__TASK OBJECTIVE__
Your answer should be every line below that includes the word "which".

__DATA BLOCK__
-*-
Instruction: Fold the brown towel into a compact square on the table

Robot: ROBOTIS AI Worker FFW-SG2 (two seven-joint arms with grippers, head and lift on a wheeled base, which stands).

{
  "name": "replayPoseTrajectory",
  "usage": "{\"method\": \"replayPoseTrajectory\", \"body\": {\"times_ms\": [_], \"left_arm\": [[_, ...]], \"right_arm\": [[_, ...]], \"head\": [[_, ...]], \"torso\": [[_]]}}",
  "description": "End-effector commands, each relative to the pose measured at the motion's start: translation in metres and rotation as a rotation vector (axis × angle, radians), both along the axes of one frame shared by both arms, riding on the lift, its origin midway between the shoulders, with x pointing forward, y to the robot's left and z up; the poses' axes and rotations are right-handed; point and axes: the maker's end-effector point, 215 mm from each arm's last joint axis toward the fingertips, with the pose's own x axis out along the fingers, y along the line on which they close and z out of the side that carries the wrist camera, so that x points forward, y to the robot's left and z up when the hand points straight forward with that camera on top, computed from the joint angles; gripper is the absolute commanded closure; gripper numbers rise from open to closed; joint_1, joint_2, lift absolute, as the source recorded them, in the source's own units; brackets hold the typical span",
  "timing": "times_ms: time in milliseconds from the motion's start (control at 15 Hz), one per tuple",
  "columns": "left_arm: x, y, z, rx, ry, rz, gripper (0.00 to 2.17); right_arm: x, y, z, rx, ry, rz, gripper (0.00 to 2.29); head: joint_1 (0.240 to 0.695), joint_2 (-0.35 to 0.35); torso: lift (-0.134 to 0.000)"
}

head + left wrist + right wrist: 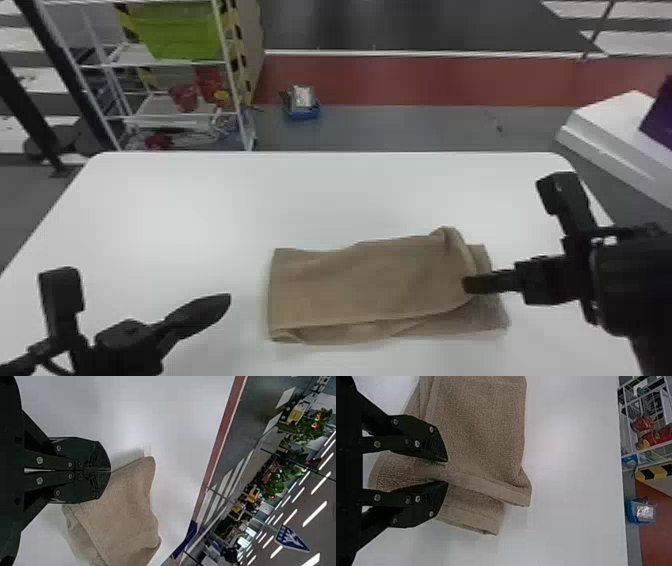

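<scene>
Right gripper: at brown towel's right end, fingers partway apart, hem between, no pinch visible. Left gripper: left of towel, fingertips together, empty. Towel: folded strip on table, right-end layers uneven. I'd catch all layers, lift low, fold toward towel's left end. Count: 2 grippers, 1 towel, 1 table.

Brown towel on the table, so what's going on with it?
A robot is folding the towel. Its right gripper is at the towel's right end, fingers parted around a ridge of cloth. Its left gripper, shut and empty, is off to the towel's left. It's a layered rectangle, not yet a neat square.
</scene>
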Motion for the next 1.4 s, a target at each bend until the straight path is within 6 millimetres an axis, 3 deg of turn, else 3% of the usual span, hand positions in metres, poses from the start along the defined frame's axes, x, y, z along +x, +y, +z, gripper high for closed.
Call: {"method": "replayPoseTrajectory", "body": {"times_ms": [0,400,733,867,1133,1333], "left_arm": [[0.000,0.001,0.000,-0.001,0.000,0.003,2.14],[0.000,0.001,0.000,0.000,0.001,0.002,2.14],[-0.002,0.003,-0.003,0.009,0.012,0.007,2.14],[-0.001,0.006,-0.004,0.010,0.014,0.012,2.14],[0.000,0.007,-0.007,0.010,0.019,0.015,2.14],[0.003,-0.002,-0.008,0.015,0.019,0.003,2.14]], "right_arm": [[0.001,0.001,-0.001,-0.002,0.003,0.002,0.80],[-0.002,0.008,-0.001,0.019,0.010,0.017,0.83],[-0.007,0.013,0.025,0.087,-0.040,0.037,1.15],[-0.015,-0.003,0.029,0.130,-0.037,0.011,1.15],[-0.037,-0.056,0.018,0.107,0.000,-0.049,1.15],[-0.044,-0.072,0.000,0.089,0.049,-0.081,1.15]], "head": [[0.695,0.014],[0.695,0.020],[0.695,0.039],[0.695,0.043],[0.695,0.001],[0.695,-0.047]], "torso": [[-0.124],[-0.124],[-0.124],[-0.124],[-0.124],[-0.124]]}}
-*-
__ANSWER BELOW__
Robot: ROBOTIS AI Worker FFW-SG2 (two seven-joint arms with grippers, head and lift on a wheeled base, which stands).
  "description": "End-effector commands, each relative to the pose measured at the motion's start: translation in metres and rotation as a rotation vector (axis × angle, radians), both along the axes of one frame shared by both arms, riding on the lift, its origin midway between the shoulders, with x pointing forward, y to the robot's left and z up; the poses' axes and rotations are right-handed; point and axes: the maker's end-effector point, 215 mm from each arm's last joint axis toward the fingertips, with the pose's own x axis out along the fingers, y along the line on which they close and z out of the side that carries the wrist camera, so that x points forward, y to the robot's left and z up when the hand points straight forward with that camera on top, computed from the joint angles; gripper is the absolute commanded closure; gripper numbers rise from open to closed; joint_1, joint_2, lift absolute, as the source recorded them, in the source's own units; brackets hold the typical span",

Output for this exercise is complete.